The film takes place during the unsettled historical period of the Carlist Wars, when the traditionalist Carlists were constantly fighting the Liberals. People were snatched from farms and cities to fight for years and their families faced penury as a result. Mikel Jokin’s immense height and the fact that he just could not stop growing, meant he could not help his father on the farm. Upon Martin’s return from the wars, where he lost an arm, it is clear that they risk losing the farm and their livelihoods, so they accept an entrepreneur’s invitation to take the giant brother on tour like a freak show. The gentle Mikel Jokin finds this experience excruciating, but he reluctantly agrees to go as he understands that he must do it for his family to survive.  Their lives become so interlinked that one brother cannot survive without the other.

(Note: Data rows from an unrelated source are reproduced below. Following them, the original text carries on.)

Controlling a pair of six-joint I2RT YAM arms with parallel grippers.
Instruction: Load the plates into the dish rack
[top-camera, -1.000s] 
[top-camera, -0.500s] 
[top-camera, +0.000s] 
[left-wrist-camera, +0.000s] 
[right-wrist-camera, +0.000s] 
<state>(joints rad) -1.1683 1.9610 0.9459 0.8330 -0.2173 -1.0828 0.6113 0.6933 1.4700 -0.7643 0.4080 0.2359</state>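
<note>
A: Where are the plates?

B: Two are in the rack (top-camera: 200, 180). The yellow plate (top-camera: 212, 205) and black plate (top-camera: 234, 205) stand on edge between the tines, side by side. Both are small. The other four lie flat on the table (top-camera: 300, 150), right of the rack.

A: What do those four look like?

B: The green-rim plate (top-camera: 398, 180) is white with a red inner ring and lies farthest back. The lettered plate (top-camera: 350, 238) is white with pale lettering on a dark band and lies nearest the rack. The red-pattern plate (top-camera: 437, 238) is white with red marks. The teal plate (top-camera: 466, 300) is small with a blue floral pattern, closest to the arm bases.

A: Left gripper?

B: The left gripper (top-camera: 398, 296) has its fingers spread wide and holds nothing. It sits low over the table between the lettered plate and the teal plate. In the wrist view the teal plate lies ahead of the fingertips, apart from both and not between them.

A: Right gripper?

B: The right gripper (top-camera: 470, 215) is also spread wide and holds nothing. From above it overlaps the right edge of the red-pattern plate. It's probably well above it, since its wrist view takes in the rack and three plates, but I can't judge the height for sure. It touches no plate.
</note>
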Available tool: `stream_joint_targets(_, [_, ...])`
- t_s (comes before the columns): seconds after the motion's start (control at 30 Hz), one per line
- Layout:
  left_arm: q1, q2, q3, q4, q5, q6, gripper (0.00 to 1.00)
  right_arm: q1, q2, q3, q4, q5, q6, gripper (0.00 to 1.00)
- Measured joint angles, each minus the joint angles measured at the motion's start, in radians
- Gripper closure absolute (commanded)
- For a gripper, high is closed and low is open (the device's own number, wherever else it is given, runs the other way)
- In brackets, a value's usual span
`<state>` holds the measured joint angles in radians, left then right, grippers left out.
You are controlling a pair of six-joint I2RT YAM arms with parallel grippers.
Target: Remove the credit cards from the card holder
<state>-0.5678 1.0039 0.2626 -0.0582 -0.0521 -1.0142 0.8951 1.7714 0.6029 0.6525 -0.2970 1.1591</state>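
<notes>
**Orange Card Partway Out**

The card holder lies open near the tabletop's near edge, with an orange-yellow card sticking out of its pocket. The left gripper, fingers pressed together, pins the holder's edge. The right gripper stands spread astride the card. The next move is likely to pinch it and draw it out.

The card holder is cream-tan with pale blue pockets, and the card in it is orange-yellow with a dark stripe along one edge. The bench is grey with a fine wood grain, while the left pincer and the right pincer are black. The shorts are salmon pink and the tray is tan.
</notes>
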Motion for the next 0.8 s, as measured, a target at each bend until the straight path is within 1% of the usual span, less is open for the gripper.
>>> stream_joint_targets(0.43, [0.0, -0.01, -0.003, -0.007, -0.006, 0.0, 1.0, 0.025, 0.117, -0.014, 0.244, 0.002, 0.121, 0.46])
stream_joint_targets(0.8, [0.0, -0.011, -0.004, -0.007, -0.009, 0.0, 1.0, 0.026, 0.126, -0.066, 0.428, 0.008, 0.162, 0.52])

Aitor Arregi and Jon Garaño .jpgdirectors Jon Garaño and Aitor Arregi

When I meet the enthusiastic directors, Aitor Arregi who tellsme that this extraordinary tale of the Giant was finally made into a film because for years and years, Garaño had persisted in his conviction that it should be filmed. Jon Garaño replies:

                “It happens that there is a museum in San Sebastian, where I come from, where they have some of his actual personal garments. [massive gloves, his gigantic chair and shoes]. There are not many items, but since I was a child, I had been told about this story and it had always been going around my head. When I started to make films, I made the decision that I would film this story someday… [However], the film deals a little with things that are true, but also things that are not… iconography and fiction. That is, in effect, how we tell our stories, we magnify and deform them.   One thing that is definitively rooted in everyone’s belief, however, is that the bones were stolen from the cemetery in Altza, and that they were taken to a museum in Britain.”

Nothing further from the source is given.